Aims: To test the role of acetylator status, and to investigate the reported discrepancy between acetylator phenotype and genotype in HIV-positive patients with sulphamethoxazole (SMX) hypersensitivity.
Methods: Forty HIV-positive patients (32 of whom were SMX-hypersensitive), and 26 healthy volunteers, were genotyped by polymerase chain reaction-restriction fragment length polymorphism (PCR-RFLP) analysis, and phenotyped using dapsone (50 mg) as a probe, for acetylator status. Sequencing of the NAT2 exon was performed where discrepancy between phenotyping and genotyping was detected. Our results were also pooled with published studies addressing slow acetylator status in HIV-positive SMX-hypersensitive patients.
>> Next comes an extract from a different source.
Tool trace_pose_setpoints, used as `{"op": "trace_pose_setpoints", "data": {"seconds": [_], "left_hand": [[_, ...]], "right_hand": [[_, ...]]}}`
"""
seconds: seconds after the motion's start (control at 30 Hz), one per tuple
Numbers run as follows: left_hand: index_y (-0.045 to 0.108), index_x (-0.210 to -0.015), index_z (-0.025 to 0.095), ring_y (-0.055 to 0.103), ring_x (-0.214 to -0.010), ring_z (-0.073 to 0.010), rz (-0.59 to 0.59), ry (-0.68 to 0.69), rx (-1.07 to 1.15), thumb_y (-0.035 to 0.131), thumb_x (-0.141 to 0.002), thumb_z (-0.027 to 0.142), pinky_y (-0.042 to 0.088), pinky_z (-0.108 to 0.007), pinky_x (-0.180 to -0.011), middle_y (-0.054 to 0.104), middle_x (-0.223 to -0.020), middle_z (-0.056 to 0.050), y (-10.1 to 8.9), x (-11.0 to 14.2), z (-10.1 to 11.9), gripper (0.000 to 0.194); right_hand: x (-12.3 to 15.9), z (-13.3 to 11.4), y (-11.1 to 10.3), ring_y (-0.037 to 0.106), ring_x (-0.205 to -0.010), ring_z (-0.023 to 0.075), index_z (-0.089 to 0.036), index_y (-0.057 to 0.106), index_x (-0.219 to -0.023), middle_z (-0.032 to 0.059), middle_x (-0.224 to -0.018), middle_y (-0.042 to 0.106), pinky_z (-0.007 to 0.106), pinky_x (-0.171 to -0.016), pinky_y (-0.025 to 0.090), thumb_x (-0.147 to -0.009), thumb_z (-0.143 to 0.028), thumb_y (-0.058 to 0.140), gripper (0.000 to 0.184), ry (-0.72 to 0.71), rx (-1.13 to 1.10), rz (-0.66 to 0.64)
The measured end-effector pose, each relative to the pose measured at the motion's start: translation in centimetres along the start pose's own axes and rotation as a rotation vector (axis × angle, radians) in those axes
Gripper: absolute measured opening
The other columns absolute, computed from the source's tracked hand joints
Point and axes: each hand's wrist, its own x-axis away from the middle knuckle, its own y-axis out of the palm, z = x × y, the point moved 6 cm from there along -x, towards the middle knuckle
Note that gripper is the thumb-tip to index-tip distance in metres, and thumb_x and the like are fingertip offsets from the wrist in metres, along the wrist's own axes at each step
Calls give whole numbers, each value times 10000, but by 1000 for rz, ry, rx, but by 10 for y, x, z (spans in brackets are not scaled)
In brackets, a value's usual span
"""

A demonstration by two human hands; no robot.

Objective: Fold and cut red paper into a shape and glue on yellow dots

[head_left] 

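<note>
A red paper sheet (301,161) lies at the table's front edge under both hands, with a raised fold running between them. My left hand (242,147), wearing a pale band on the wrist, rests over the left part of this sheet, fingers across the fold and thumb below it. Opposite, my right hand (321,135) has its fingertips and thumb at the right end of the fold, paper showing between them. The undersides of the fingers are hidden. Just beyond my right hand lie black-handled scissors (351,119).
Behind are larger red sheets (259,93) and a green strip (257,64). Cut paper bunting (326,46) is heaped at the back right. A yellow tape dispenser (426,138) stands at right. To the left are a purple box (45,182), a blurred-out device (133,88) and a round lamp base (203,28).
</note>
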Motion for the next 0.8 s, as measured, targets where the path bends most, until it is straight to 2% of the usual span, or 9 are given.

Results: Slow acetylator genotype and phenotype frequencies did not differ between HIV-positive SMX-hypersensitive and nonhypersensitive patients, and healthy controls, which was further confirmed in a meta-analysis of published studies (pooled odds ratio 2.25, 95% confidence interval 0.45, 11.17). Discordance between phenotype and genotype was resolved in four of the subjects by sequencing of the whole NAT2 exon, which revealed rare mutations, leaving three (9%) HIV-positive SMX-hypersensitive patients and one (4%) healthy volunteer who continued to demonstrate the discordance.
Conclusions: Slow acetylator phenotype or genotype is unlikely to predispose to SMX hypersensitivity in HIV-positive patients, although a minor role cannot be excluded. Phenotype-genotype discrepancies are partly due to nondetection of all rare alleles by PCR methodology, and can be circumvented by sequencing of the gene in patients showing a discrepancy.